§ **YOUR INSTRUCTIONS**
Stop after the line containing "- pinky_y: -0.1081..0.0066"; retype every line of the data before it exactly, starting from the first.

BEGIN AVAILABLE DATA

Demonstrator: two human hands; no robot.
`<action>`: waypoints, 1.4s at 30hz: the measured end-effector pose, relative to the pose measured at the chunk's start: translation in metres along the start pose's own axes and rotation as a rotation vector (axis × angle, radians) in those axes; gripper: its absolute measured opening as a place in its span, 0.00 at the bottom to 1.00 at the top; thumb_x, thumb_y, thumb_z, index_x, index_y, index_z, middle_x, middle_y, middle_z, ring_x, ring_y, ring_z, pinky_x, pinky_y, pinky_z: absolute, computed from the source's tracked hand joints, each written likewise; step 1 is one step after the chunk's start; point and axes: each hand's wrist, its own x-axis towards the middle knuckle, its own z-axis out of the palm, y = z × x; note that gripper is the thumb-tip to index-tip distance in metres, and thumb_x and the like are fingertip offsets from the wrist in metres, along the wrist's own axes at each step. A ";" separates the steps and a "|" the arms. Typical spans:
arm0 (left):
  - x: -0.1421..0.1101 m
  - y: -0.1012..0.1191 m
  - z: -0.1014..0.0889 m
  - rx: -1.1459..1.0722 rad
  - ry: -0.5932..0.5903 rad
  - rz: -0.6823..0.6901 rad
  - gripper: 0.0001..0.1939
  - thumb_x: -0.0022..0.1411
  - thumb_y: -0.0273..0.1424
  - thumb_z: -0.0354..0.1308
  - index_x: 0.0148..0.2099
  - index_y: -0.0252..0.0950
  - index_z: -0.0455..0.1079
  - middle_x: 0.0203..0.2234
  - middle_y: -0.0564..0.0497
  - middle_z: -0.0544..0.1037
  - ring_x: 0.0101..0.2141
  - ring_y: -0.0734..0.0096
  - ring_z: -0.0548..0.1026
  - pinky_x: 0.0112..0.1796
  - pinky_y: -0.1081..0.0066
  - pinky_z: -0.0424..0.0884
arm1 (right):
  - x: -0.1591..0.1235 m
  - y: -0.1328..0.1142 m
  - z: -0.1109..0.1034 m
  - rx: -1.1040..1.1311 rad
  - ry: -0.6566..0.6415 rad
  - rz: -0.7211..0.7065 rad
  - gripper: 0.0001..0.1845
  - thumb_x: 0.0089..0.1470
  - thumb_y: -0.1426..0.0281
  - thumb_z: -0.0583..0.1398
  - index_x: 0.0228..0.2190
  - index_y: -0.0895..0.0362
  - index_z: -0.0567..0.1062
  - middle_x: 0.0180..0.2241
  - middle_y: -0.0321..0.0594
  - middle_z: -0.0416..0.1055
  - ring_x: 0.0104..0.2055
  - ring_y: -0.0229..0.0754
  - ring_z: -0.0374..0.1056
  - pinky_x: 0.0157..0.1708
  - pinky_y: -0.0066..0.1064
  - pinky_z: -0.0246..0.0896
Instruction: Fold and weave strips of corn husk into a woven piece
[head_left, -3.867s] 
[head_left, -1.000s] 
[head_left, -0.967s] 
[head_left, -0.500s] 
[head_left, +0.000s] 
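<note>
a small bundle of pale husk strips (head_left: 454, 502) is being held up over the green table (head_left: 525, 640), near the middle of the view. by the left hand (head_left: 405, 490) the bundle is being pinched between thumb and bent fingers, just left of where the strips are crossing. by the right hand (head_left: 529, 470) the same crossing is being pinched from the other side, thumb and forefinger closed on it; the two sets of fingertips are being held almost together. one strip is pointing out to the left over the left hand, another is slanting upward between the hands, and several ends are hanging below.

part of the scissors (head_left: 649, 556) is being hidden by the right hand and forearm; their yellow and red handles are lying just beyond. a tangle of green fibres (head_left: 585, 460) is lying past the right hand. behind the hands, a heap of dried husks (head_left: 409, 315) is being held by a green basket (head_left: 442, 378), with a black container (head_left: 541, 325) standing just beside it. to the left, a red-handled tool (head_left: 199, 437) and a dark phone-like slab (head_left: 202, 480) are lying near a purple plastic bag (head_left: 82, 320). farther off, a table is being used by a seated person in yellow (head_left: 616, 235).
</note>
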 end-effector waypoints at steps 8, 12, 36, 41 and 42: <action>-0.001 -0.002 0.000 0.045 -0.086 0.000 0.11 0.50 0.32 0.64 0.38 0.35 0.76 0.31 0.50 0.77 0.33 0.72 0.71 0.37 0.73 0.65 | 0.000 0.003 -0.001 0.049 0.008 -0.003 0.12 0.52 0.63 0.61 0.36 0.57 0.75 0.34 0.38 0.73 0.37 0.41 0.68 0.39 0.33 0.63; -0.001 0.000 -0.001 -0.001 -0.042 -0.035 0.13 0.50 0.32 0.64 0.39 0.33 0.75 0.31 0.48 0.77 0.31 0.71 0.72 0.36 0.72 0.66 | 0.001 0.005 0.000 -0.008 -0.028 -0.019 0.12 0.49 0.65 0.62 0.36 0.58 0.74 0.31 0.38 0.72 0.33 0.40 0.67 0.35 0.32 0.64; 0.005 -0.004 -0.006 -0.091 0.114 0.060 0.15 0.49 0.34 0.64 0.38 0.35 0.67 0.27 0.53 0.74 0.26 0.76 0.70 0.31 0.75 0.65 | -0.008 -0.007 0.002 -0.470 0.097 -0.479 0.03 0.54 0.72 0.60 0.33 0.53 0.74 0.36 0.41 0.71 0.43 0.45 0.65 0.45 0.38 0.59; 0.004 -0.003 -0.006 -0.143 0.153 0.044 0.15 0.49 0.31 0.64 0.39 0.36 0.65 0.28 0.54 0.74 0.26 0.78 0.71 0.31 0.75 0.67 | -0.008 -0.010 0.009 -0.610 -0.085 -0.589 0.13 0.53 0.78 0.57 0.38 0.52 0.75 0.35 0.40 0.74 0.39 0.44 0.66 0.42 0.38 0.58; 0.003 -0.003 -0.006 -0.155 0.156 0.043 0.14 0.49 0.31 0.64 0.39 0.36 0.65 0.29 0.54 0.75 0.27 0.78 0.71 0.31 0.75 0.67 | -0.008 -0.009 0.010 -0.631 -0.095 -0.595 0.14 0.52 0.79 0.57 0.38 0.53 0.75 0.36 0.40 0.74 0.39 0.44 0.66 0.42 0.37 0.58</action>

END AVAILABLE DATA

§ **EXPECTED OUTPUT**
Demonstrator: two human hands; no robot.
`<action>`: waypoints, 1.4s at 30hz: the measured end-effector pose, relative to the pose measured at the chunk's start: translation in metres along the start pose's own axes and rotation as a rotation vector (axis × angle, radians) in those axes; gripper: its absolute measured opening as a place in its span, 0.00 at the bottom to 1.00 at the top; thumb_x, thumb_y, thumb_z, index_x, index_y, index_z, middle_x, middle_y, middle_z, ring_x, ring_y, ring_z, pinky_x, pinky_y, pinky_z: absolute, computed from the source's tracked hand joints, each written likewise; step 1 is one step after the chunk's start; point and axes: each hand's wrist, its own x-axis towards the middle knuckle, its own z-axis out of the palm, y = z × x; note that gripper is the thumb-tip to index-tip distance in metres, and thumb_x and the like are fingertip offsets from the wrist in metres, along the wrist's own axes at each step. A ";" separates the steps and a "|" the arms. Typical spans:
arm0 (left):
  - x: -0.1421..0.1101 m
  - y: -0.1012..0.1191 m
  - z: -0.1014..0.0889 m
  - rx: -1.1459..1.0722 rad
  - ry: -0.5932..0.5903 rad
  - rz: -0.6823..0.6901 rad
  - gripper: 0.0001..0.1939
  - thumb_x: -0.0022..0.1411
  - thumb_y: -0.0273..0.1424
  - thumb_z: -0.0354..0.1308
  - index_x: 0.0148..0.2099
  - index_y: -0.0252..0.0950
  - index_z: -0.0455..0.1079
  - middle_x: 0.0203..0.2234
  - middle_y: -0.0564..0.0497
  - middle_z: -0.0544..0.1037
  - ring_x: 0.0101..0.2141
  - ring_y: -0.0734..0.0096
  - ring_z: -0.0548..0.1026
  - pinky_x: 0.0112..0.1796
  - pinky_y: -0.1081..0.0066

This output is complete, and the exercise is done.